TASK OBJECTIVE
Repeat the data exactly, with every line included.

- - - - -

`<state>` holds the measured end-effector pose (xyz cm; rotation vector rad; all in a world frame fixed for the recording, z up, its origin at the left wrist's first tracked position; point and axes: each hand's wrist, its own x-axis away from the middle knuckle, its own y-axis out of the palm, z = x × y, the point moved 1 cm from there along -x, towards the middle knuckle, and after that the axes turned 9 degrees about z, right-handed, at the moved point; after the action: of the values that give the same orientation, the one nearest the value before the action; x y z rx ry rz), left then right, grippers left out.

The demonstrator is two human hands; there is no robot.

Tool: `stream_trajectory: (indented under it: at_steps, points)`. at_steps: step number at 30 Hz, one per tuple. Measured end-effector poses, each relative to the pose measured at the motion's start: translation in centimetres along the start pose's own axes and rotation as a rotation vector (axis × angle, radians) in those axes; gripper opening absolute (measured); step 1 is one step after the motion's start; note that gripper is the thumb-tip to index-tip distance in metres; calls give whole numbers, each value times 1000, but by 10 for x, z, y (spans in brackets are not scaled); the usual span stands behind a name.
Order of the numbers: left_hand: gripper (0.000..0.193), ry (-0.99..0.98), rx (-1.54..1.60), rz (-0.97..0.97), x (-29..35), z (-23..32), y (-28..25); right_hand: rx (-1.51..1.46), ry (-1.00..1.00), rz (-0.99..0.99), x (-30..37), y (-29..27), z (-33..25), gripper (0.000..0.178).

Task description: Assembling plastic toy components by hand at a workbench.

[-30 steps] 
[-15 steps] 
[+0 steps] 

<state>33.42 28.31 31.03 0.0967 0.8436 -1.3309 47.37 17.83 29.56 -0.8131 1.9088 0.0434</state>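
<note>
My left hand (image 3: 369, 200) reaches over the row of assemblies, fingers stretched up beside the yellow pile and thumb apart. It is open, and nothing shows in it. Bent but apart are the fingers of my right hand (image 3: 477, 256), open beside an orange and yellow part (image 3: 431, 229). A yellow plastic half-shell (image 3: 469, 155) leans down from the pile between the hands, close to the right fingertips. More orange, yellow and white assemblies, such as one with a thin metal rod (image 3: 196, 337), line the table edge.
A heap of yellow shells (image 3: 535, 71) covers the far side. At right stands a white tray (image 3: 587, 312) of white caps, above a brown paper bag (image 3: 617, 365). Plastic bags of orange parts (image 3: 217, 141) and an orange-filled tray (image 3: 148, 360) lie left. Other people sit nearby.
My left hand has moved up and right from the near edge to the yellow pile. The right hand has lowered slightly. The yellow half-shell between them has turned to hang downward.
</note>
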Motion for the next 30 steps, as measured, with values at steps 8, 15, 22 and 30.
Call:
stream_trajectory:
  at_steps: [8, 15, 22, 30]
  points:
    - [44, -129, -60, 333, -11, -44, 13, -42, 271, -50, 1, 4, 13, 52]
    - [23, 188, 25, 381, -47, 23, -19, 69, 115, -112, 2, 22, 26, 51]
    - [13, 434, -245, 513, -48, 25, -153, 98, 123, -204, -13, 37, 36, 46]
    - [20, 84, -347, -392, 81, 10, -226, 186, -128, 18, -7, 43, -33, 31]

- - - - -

ANSWER AREA
`<state>` holds the measured end-effector pose (xyz cm; rotation vector rad; all in a world frame fixed for the recording, z up, its origin at the left wrist's first tracked position; point and axes: each hand's wrist, its own x-axis away from the middle knuckle, its own y-axis out of the palm, z = x × y, the point moved 1 cm from there along -x, towards the middle knuckle, and after that the axes turned 9 degrees about z, right-handed, at the moved point; after the action: of the values that give the same orientation, the one nearest the value before the action; x y z rx ry rz), left then right, grippers left out.

The demonstrator is two human hands; there is no robot.

Tool: `stream_trajectory: (indented under it: at_steps, points)`. at_steps: step number at 30 Hz, one per tuple. Measured end-effector poses, each relative to the pose measured at the motion's start: translation in centimetres along the start pose's own axes and rotation as a rotation vector (axis × angle, radians) in those axes; gripper opening absolute (measured); step 1 is one step after the motion's start; note that gripper is the thumb-tip to index-tip distance in metres; calls give whole numbers, each value times 1000, but by 10 for x, z, y (spans in brackets are not scaled); the usual span stands behind a name.
Order of the numbers: left_hand: gripper (0.000..0.193), ry (-0.99..0.98), rx (-1.54..1.60), rz (-0.97..0.97), x (-29..35), z (-23..32), y (-28..25); right_hand: rx (-1.51..1.46), ry (-1.00..1.00), rz (-0.99..0.99), x (-30..37), y (-29..27), z (-33..25), gripper (0.000..0.178).

Task description: Assembling plastic toy components by hand at a workbench.

[-30 steps] 
[-15 steps] 
[+0 steps] 

<state>33.42 28.31 31.03 0.0967 0.8436 -1.3309 47.37 17.83 29.56 -0.8131 1.9088 0.0434</state>
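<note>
My left hand (image 3: 369, 200) reaches over the row of assemblies, fingers stretched up beside the yellow pile and thumb apart. It is open, and nothing shows in it. Bent but apart are the fingers of my right hand (image 3: 477, 256), open beside an orange and yellow part (image 3: 431, 229). A yellow plastic half-shell (image 3: 469, 155) leans down from the pile between the hands, close to the right fingertips. More orange, yellow and white assemblies, such as one with a thin metal rod (image 3: 196, 337), line the table edge.
A heap of yellow shells (image 3: 535, 71) covers the far side. At right stands a white tray (image 3: 587, 312) of white caps, above a brown paper bag (image 3: 617, 365). Plastic bags of orange parts (image 3: 217, 141) and an orange-filled tray (image 3: 148, 360) lie left. Other people sit nearby.
My left hand has moved up and right from the near edge to the yellow pile. The right hand has lowered slightly. The yellow half-shell between them has turned to hang downward.
</note>
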Motion for the next 30 steps, as measured, with values at steps 8, 15, 22 and 30.
Call:
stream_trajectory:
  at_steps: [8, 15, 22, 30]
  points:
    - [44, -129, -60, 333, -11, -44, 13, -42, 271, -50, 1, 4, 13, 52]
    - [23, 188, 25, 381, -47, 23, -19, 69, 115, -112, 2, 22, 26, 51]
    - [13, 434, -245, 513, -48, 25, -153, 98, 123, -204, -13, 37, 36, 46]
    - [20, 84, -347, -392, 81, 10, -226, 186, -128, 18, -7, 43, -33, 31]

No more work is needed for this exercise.